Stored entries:
──────────

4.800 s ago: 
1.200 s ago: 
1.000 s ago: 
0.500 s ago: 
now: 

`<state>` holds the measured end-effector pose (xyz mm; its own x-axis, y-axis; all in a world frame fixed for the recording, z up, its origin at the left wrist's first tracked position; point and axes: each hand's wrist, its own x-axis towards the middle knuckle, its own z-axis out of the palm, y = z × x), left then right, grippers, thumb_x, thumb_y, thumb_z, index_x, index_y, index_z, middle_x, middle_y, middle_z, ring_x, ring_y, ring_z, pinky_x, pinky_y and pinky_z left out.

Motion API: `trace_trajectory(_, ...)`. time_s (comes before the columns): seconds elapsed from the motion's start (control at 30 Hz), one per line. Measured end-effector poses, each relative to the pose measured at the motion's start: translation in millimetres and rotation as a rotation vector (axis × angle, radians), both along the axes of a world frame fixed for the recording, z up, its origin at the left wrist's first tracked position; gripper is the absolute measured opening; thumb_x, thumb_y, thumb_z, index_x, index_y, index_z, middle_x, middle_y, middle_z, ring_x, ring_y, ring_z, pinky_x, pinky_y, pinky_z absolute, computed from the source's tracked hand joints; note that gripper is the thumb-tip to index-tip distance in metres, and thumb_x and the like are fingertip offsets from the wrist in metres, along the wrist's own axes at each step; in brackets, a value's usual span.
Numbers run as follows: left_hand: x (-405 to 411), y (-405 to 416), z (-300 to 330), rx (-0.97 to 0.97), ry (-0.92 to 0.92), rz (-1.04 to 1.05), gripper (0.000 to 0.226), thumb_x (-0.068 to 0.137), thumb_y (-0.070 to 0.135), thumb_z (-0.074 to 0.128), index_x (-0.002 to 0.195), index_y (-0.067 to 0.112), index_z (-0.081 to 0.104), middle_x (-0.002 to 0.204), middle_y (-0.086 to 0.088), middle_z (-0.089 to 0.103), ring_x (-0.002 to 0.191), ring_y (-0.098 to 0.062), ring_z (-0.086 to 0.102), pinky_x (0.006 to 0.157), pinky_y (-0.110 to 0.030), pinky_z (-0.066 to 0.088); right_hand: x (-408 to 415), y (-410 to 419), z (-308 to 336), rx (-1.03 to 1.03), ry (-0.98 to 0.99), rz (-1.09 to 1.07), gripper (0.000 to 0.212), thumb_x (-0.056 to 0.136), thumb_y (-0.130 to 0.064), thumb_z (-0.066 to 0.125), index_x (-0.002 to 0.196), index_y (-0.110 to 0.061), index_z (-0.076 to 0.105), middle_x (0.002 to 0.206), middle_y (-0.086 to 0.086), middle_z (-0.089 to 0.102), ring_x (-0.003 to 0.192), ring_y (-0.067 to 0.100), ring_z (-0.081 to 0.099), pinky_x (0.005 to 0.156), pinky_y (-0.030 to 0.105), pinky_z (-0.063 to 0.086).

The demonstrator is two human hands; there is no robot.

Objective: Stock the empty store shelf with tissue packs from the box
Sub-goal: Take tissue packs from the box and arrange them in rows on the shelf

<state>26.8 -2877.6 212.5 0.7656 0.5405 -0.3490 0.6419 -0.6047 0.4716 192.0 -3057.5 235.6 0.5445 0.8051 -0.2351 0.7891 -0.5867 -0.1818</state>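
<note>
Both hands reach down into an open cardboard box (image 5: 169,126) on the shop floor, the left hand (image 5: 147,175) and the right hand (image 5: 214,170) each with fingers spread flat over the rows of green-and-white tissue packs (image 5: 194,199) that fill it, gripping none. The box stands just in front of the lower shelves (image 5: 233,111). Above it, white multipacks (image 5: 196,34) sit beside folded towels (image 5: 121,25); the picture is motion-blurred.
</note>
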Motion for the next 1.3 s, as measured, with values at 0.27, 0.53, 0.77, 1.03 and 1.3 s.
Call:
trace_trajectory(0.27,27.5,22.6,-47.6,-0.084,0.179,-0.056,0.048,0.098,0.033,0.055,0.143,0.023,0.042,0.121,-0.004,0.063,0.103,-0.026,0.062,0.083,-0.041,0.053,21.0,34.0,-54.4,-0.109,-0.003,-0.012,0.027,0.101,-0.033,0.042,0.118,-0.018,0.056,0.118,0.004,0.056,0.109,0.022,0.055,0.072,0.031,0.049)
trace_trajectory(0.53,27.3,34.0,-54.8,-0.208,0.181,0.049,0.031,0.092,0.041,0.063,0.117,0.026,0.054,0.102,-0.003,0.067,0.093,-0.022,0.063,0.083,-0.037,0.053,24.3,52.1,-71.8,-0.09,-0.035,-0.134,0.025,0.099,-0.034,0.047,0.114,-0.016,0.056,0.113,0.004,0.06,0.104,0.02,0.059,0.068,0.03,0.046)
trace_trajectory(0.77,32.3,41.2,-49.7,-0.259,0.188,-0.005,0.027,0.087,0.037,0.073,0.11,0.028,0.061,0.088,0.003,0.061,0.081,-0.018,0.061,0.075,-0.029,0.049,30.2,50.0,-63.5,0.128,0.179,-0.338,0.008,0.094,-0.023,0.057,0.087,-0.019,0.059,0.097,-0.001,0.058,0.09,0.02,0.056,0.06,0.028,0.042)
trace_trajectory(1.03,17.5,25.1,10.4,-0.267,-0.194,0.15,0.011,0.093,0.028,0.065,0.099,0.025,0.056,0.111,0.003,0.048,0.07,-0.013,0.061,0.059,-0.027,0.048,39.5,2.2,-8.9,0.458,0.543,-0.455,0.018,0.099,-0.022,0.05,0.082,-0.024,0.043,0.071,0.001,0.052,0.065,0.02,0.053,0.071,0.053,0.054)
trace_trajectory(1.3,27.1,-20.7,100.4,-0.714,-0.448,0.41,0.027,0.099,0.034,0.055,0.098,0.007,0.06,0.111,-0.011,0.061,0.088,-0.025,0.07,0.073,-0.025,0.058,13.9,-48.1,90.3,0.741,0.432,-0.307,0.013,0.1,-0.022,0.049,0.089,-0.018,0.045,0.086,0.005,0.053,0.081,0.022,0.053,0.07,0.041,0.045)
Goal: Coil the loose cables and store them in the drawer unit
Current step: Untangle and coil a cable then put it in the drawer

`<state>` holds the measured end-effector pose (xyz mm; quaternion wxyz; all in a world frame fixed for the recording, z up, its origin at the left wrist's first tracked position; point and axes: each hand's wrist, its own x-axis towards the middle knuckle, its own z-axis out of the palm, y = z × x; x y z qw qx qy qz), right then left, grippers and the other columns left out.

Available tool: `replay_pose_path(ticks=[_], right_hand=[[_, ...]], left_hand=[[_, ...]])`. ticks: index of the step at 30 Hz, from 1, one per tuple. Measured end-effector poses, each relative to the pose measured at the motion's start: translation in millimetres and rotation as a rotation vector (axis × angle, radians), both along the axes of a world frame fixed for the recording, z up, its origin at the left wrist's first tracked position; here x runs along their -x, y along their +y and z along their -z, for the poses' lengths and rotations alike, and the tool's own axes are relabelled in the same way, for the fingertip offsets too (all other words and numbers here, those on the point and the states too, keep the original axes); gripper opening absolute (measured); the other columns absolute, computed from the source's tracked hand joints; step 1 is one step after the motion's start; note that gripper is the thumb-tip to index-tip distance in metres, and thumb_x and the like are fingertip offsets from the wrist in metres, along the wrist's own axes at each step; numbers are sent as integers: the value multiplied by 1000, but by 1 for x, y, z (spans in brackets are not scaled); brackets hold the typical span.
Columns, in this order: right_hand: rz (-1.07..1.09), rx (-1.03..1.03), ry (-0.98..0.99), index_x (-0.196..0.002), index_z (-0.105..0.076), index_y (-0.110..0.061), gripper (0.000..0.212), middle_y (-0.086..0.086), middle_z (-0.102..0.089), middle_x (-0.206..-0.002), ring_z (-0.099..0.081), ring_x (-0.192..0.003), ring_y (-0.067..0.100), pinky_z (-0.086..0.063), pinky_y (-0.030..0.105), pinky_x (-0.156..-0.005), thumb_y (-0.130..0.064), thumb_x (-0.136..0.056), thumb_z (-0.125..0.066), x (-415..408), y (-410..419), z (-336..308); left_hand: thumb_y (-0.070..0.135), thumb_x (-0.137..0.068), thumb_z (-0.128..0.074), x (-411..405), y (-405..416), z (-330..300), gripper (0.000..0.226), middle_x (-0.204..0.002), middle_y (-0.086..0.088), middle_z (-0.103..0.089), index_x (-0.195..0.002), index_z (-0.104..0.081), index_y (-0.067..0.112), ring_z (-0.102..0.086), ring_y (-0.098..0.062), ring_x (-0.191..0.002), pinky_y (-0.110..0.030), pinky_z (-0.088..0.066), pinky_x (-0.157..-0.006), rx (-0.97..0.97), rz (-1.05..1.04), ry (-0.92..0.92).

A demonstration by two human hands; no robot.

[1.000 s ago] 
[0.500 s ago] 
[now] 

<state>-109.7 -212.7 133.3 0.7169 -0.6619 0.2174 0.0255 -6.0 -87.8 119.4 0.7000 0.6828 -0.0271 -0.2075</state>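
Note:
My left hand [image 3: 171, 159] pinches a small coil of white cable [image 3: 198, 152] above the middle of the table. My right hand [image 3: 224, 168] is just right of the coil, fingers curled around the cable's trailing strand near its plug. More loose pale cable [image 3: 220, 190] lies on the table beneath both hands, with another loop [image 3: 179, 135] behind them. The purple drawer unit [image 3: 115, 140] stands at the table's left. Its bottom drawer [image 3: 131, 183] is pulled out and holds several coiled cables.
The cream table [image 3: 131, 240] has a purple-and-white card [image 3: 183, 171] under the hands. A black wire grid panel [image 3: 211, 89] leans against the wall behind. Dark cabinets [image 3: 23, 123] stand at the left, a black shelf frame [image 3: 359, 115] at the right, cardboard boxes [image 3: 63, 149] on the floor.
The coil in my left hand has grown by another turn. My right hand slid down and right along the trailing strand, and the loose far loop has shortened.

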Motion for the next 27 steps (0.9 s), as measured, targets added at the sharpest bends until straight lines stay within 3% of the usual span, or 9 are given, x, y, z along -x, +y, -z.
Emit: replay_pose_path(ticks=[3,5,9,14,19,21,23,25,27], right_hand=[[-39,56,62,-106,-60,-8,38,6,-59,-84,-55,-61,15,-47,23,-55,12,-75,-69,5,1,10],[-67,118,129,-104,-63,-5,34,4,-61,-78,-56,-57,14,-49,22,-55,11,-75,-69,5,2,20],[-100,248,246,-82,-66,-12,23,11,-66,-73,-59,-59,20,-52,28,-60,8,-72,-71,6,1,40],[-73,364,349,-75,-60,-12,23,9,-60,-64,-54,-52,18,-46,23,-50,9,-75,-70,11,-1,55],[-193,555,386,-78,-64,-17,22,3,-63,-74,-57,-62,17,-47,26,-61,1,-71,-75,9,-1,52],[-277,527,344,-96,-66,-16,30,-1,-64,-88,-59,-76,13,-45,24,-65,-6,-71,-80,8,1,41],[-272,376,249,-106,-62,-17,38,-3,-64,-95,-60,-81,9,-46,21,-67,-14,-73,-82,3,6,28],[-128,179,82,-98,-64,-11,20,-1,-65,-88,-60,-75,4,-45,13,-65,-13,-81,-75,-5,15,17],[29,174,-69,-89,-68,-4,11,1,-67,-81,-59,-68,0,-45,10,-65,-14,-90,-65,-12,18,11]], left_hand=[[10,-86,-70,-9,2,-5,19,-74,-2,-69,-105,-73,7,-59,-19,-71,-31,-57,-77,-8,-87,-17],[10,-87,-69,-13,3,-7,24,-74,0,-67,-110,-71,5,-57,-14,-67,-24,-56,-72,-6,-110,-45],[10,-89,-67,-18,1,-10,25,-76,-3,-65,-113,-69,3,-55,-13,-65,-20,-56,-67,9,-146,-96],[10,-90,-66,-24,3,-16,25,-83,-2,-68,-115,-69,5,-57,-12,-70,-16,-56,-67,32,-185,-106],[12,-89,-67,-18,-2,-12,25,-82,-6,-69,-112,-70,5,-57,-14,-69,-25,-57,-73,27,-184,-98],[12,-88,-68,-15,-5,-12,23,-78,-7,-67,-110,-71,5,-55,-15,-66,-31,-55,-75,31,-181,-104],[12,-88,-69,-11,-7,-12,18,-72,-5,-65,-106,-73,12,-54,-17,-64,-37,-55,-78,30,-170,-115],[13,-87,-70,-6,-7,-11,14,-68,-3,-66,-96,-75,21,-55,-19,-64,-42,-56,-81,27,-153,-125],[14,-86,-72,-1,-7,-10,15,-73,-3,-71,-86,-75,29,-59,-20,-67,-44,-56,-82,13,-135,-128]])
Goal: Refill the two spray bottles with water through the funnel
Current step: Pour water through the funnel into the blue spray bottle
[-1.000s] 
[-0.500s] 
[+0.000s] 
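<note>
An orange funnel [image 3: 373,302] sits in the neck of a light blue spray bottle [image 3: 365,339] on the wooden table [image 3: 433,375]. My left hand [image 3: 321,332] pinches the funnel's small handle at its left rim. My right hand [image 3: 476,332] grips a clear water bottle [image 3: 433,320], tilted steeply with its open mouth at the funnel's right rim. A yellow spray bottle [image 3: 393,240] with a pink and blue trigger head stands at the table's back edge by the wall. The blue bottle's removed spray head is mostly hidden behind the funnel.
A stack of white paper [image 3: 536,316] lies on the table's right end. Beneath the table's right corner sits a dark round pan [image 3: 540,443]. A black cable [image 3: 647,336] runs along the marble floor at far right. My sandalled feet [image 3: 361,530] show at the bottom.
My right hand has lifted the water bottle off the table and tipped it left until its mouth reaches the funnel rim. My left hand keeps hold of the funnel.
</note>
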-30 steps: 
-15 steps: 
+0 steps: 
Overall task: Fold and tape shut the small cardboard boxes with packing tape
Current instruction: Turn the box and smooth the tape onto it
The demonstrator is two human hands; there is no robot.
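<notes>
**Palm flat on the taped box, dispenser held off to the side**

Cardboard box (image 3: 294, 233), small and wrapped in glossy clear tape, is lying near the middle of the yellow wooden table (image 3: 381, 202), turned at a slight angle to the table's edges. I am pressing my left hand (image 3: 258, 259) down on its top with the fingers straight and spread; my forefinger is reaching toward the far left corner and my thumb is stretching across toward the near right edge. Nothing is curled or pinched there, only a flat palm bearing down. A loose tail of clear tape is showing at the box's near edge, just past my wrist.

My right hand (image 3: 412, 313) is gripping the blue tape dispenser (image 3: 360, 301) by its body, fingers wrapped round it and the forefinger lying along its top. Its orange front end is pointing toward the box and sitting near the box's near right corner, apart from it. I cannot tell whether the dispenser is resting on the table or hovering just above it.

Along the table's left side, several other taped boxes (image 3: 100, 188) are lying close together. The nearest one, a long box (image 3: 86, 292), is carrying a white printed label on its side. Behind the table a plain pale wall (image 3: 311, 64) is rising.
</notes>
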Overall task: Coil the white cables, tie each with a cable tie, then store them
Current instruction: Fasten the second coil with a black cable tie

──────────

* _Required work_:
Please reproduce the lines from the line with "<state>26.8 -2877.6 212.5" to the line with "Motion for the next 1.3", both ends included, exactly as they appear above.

* _Solution to this problem_:
<state>26.8 -2877.6 212.5 0.7656 0.5405 -0.3490 0.6419 -0.6047 0.4716 192.0 -3057.5 235.6 0.5445 0.8051 -0.2351 0.7891 -0.5867 -0.1818</state>
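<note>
Both hands reach down into an open cardboard box (image 5: 169,126) on the shop floor, the left hand (image 5: 147,175) and the right hand (image 5: 214,170) each with fingers spread flat over the rows of green-and-white tissue packs (image 5: 194,199) that fill it, gripping none. The box stands just in front of the lower shelves (image 5: 233,111). Above it, white multipacks (image 5: 196,34) sit beside folded towels (image 5: 121,25); the picture is motion-blurred.
</note>
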Motion for the next 1.3 s, as measured, with values at 0.27, 0.53, 0.77, 1.03 and 1.3 s.

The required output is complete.